Hello, world!


Kernighan and Richie made the Hello, world! program famous as a first program for beginners in any computer language, thoough they were talking about C. If you can write a program to display this message on the console screen, then you have gone a long way towards being able to write and run any program. Here, I shall show how to do this in machine language and in assembly language for the 8086, using Windows 98 as a platform. The reader should compare the ease of preparation of these programs and, most significantly, the small size of the executable files. Few programs can be prepared as easily as the machine language one, and none are as small: only 26 bytes. The assembly language program is a bit more trouble, and a little larger: 1056 byes, most of this in the unused part of the .EXE file. For comparison, the .EXE file prepared with Borland C is 15,121 bytes. When prepared with LP77 Fortran, the .EXE file is 22,106 bytes.

To make the machine language program, a .COM file, start DEBUG at the MS-DOS prompt. Then, with -a100, assemble the following instructions: MOV DX,10B, MOV AH,09, INT 21, MOV AH,4C, INT 21. These instructions can also be assembled by hand, with the result BA 0B 01 B4 09 CD 21 B4 4C CD 21. Now, at the next location, 10B, load 48 65 6C 6C 6F 2C 20 77 6F 72 6C 64 21 24, which is the ASCII for Hello, world! followed by a $. You should test the program at this point, but we will proceed by saving it on disk. Execute -n hello.com to name the file, load BX with 0000, CX with 001A, and then execute -w. DEBUG will say loading 1A bytes, and when you check in the default directory, you will find HELLO.COM, 26 bytes long. Type HELLO at the DOS prompt, and you will see the greeting displayed.

This procedure is exceedingly easy and elegant, made possible by the segmented architecture of the 8086. A .COM program has all its segment registers set to the same value, called the PSP, Program Segment Prefix, which DEBUG or DOS establishes at the first free area of memory. The stack pointer SP is set to FFFF, and two bytes of zeros are pushed, so SP winds up at FFFE. Then, execution begins at 0100. A .COM program basically uses only 16-bit offsets, so the segment registers can be loaded with anything (so long as they are equal) and the program will still work properly. Actually, once a .COM program has been loaded and is running, it can do absolutely anything it wants. It can change segment registers, or load more code, or anything else like this. (In Windows, it may be limited, but not when running under DOS).

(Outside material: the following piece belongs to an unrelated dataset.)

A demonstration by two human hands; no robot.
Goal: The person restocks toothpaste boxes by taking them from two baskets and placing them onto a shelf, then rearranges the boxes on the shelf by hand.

The starting at offset 0100 is the reason DEBUG starts up with IP = 0100, and why the write and load commands begin at 0100. When we loaded BX:CX with 0000:001A, the write command -w knew to write 1A bytes to disk beginning at 0100. First, we had to open the disk file, with -n hello.com. DOS recognizes the file extension .COM as indicating a program, makes a PSP, loads the program at 0100, and passes execution to it. An .EXE file has bytes within it that identify it, but a .COM file does not. DEBUG, like DOS, also treats .COM files differently. You must change the file extension to keep DEBUG in the dark. The easiest way to write programs for DOS is to prepare a .COM file. If you use an assembler, it is necessary to use ORG 100 so that the program will assemble properly.

A more general HELLO program can be prepared as an .EXE file, and in this case we want to use an assembler, such as MASM. An .EXE file allows a much more general use of segments, and the possibility of preparing a program as separate modules that are combined by LINK into a complete program. An .EXE file has a complex structure, and is specific to DOS. Even a Windows program can be contained in an .EXE file.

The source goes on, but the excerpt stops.